決勝第2節ベネズエラ戦では、引き分けでも五輪出場が絶たれる状況の中でチームの2得点に関与。
後半12分、MFガブリエウ・ピラーニの柔らかいクロスをゴール前ファーサイドでボールを落としFWガブリエウ・ペッキのディフェンダーにブロックされたシュートのこぼれ球をMFマウリシオがゴール。
後半44分には、VOLアンドレイ・サントスの縦のボールを相手陣に入ったところで中央に切れ込みながら受けると、相手最終ライン裏を狙うMFギリェルミ・ビロへ縦にボールを送る。これをMFギリェルミ・ビロが決めチームは逆転勝利。
これまで後半での交代が続いたが、この試合では試合終了間際のプレーでチームを窮地から救う。
決勝第3節アルゼンチン戦。立ち上がりのピッチ上ミドルサードでのマークを厳しくするチーム戦術の中で、前半は攻撃面ではいい形でボールを受ける場面はほとんどなかったが、守備面では及第点の働き。後半もアルゼンチン守備陣の執拗なマークに思うようにプレーできないものの、後半13分にFWジョン・ケネジーがピッチに立つと、FWジョン・ケネジーのスペースを作る動きでチームは2度の好機を迎える。
しかし、後半28分にベンチに下がると、チームはその5分後に被弾、五輪出場を逃した。
2001年生まれが最年長となる五輪予選代表の中で、2006年生まれながらチームの攻撃を牽引し、2得点2アシストを記録。パリ五輪で躍動する姿を見ることは出来ないが、コパ・アメリカでの雪辱を果たしたい。

<エピソード、雑感 etc.>

 FIFA2002W杯優勝メンバーで大会得点王ホナウド・フェノーメノ(Ronaldo Fenômeno)は、17歳になる1993年にクルゼイロでデビューし、ブラジル全国選手権で14試合、出場時間1082分、12得点(GOL/90.17分)を記録している。エンドリッキは16歳になる2022年に全国選手権7試合、出場時間307分、3得点(GOL/102.33分)。時代が異なればFW/ATAに求められる役割も異なり、対戦相手も異なるので単純な比較はできないが、数字の上ではあのホナウドに見劣りしない。
 そのホナウドは、2022W杯代表招集メンバー発表後間もなく、ライブストリーミング配信サイトで次のように話した。
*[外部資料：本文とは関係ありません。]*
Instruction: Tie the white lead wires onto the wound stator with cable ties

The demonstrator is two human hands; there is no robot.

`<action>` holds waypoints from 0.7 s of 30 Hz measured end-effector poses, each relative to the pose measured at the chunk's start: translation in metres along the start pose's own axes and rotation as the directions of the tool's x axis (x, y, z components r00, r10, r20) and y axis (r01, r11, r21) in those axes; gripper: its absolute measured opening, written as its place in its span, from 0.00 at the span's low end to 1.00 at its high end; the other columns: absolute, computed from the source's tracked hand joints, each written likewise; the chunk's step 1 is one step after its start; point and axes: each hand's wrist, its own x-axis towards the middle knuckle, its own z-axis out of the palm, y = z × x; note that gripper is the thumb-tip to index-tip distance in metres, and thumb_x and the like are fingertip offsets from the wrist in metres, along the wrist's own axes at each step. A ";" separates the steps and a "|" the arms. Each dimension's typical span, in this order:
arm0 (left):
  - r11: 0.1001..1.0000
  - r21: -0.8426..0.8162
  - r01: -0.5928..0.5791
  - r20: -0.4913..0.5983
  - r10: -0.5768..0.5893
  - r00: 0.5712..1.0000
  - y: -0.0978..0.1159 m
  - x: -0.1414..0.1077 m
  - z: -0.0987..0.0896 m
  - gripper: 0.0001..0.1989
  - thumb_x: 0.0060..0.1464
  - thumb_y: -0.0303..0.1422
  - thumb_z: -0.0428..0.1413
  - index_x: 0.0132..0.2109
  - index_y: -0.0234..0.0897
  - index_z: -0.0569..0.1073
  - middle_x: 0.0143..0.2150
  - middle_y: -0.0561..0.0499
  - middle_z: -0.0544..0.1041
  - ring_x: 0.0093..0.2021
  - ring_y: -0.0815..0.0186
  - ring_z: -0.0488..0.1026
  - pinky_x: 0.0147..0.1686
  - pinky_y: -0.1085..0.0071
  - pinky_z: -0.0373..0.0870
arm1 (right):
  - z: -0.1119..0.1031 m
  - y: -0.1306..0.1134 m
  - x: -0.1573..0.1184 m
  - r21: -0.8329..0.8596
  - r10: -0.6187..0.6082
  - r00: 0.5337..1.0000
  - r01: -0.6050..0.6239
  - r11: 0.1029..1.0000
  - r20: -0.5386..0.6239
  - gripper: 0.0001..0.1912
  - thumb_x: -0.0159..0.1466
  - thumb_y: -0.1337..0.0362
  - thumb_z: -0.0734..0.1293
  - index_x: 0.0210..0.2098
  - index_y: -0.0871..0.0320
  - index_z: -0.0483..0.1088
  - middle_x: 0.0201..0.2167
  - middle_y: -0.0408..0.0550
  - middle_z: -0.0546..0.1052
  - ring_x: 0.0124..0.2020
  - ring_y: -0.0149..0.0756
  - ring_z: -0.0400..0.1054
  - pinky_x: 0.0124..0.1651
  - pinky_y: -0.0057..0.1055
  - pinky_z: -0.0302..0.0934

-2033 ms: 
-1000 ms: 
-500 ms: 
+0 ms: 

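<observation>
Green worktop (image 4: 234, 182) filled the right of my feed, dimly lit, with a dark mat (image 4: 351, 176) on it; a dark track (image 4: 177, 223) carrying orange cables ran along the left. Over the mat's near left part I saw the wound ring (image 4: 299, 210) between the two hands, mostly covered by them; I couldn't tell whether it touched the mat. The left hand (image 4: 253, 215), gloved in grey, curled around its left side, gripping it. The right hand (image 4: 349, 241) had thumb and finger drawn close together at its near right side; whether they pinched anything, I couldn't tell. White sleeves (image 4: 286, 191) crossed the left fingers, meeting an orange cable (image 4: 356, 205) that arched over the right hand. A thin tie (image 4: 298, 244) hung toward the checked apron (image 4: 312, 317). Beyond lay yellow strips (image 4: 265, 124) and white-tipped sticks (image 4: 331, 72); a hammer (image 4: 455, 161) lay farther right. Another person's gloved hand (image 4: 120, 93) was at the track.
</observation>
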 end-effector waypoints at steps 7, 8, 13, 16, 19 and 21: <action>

「私ならエンドリッキを連れていく。エンドリッキはすでにプロとして試合にも出場しているし、彼のような十分に将来性のある選手をW杯に選出することは未来のブラジル代表にとって重要なことだ。1994年大会はペヘイラ(Perreira)監督は私を招集した。2002年、フェリポンはカカー(Kaká)を招集した。今回の招集メンバーにエンドリッキの名前がないのは残念だ。」
 インタビューでホナウドの発言について話を向けられるとエンドリッキは「ホナウドが僕のことについて話すなんて凄いね。ホナウドはW杯でブラジルの歴史を築いたけど、初めての大会は試合に出場してないんだよね。僕は次のW杯に出場するために何でもするよ。何かを犠牲にすること、自分自身を捧げることが要求されるだろう。でも、それこそが僕がすべきことだって分かっているよ。」
 16歳のエンドリッキはすでに4年後のW杯を見据えている。